¿Cunde la rabia?

Polidoro Villa Hernández

Anteayer sorprendió la ardentía de un empresario que hablaba sobre los peligros de la rabia. Al principio parecía que se iba a referir a otra emblemática revuelta cultural como “Mayo del 68” en París; o que recordaría el 2016 que bautizaron como ‘año de la rabia’ por tantos paros, protestas, represiones y gases lacrimógenos en las calles del mundo; o que debatiría la salida del forro de algún funcionario irascible zahiriendo a sus críticos.

Pero no. Él, obsesivo canófilo, pontificó sobre la enfermedad zoonótica viral de los perros, cuya recordación mundial era ese día. Único apunte rescatable de su perorata: “Si un perro muerde a un hombre y le transmite la rabia, es una zoonosis y, si un varón le prende algún mal al can, sigue siendo una zoonosis.” ¡Animales los dos! Uno más listo que el otro, claro. El sociólogo del corrillo derivó el tema a señalar excesos que hoy generan en el mundo rabia social, enojo, desencanto, desconfianza, incertidumbre y hostilidad en individuos y comunidades –fenómeno ya de salud pública- y que hace tan difícil la convivencia de las naciones:

La desesperanza que causa la sociedad de consumo que impulsa al individuo a ganar más y más dinero para comprar cosas inútiles, que no contribuirán a su felicidad ni a la salud del planeta, y al uso de afeites para esconder la vejez, aunque se tenga arrugada hasta el alma; la competitividad desaforada que presiona al hombre, desde niño, para que vaya más lejos, más alto, más rápido, sin piedad con el prójimo, y sin espiritualidad. Por eso abunda la depresión. El declive de muchas religiones que resultaron ser más codiciosas, timadoras y deshumanizadas que cualquier financiera multinacional. Muchos creyentes perdieron los ahorros espirituales que en ellas habían depositado para su salvación eterna.

La deificación y adicción a los artilugios tecnológicos, que crean la sensación de paraíso artificial, de escape ficticio, de ilusoria individualidad creativa, de fatuo poder, que aísla cada vez más a los miembros de la familia, así estén sentados compartiendo la misma mesa. El diabólico negocio de las drogas, convertido en venta de golosinas en las puertas de los colegios, que quebrantan vida y futuro de niños y jóvenes.

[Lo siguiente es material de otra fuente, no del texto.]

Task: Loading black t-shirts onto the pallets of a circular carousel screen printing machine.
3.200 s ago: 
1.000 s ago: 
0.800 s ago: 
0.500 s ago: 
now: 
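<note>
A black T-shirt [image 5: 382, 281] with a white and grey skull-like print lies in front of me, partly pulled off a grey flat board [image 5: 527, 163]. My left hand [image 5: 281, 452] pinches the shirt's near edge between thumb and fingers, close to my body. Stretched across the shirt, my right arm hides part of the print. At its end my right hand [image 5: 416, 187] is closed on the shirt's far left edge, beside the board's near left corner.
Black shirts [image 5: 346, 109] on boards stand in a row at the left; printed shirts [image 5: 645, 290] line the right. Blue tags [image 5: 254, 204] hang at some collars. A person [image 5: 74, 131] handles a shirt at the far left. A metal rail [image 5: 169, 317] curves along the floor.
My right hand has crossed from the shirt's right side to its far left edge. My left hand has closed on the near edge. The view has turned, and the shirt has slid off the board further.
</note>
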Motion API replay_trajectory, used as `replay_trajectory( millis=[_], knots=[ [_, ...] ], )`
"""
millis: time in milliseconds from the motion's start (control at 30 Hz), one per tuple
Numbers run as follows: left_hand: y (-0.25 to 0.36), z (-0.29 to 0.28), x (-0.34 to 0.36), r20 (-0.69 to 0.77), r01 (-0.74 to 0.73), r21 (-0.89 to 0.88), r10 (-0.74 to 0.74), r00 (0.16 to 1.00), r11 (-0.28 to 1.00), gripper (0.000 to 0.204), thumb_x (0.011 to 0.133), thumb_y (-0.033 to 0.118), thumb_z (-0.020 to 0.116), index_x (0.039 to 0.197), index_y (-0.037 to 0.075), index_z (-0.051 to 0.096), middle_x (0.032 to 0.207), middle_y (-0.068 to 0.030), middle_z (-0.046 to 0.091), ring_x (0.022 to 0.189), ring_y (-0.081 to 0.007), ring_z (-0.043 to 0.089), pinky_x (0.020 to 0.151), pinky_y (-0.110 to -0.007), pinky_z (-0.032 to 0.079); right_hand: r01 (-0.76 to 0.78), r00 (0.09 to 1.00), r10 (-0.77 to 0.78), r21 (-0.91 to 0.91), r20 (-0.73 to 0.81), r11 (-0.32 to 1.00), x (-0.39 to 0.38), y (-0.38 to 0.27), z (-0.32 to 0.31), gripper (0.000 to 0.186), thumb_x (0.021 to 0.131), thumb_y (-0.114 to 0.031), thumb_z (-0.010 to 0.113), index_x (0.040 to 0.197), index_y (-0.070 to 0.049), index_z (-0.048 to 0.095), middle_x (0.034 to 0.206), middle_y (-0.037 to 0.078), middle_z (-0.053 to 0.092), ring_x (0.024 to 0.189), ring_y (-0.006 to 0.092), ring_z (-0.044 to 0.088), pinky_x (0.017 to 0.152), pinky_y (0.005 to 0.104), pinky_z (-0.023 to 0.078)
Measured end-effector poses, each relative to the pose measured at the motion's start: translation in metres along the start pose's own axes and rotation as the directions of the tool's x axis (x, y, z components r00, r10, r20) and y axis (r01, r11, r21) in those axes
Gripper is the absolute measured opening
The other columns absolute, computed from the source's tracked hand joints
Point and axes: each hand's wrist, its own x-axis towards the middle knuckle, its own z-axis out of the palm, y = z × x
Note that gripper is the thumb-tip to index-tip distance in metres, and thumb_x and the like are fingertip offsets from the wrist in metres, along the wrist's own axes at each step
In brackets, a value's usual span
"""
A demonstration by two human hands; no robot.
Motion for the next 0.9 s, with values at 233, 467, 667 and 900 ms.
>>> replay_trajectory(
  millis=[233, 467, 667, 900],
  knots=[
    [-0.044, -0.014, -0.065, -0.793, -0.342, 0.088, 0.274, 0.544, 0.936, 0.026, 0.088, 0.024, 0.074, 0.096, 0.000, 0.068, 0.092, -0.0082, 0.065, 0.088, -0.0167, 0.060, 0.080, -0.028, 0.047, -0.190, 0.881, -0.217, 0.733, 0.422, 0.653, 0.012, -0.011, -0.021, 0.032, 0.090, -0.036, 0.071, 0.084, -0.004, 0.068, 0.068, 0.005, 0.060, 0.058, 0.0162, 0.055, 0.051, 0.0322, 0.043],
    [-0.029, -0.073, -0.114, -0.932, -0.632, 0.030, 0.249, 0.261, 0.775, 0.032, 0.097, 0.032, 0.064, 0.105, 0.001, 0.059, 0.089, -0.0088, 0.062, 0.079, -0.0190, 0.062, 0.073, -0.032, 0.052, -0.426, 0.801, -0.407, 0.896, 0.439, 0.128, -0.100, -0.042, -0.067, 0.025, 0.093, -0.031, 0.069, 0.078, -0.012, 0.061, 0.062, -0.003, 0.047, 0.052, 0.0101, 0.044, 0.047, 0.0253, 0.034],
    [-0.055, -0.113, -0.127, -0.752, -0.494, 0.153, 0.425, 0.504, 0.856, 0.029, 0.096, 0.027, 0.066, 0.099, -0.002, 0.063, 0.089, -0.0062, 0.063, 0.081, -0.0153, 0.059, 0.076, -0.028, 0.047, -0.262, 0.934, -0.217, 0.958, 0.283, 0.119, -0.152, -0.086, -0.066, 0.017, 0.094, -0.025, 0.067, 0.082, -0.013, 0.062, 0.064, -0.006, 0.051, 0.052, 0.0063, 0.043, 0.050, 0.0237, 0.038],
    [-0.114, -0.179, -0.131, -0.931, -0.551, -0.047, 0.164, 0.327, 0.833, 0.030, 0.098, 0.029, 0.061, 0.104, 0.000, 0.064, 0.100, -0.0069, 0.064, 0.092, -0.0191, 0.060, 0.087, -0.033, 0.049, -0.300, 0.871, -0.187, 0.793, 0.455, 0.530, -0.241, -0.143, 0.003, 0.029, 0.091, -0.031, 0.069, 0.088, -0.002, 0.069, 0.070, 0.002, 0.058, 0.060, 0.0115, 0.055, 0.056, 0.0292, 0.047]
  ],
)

La ineficacia del Estado y la ineptitud de sobredimensionadas y costosas nóminas burocráticas armadas para pagar favores políticos; la pérdida de credibilidad en la democracia y la impotencia para defenestrar las mafias del poder que solo persiguen acrecentar capitales mal habidos y que nunca se conectan con las necesidades de la gente.

La desventura de ver permeadas por la corrupción a las instituciones más sagradas. La frustración de sentir que viviendo en países ricos en recursos naturales, y presuntamente democráticos, la economía y las condiciones de vida de la gente empeoran.

Además, como anotaba con acidez un crítico, el infortunio de percibir cómo los derechos humanos del ciudadano se quieren reducir a ‘Ver, Oír y Callar’.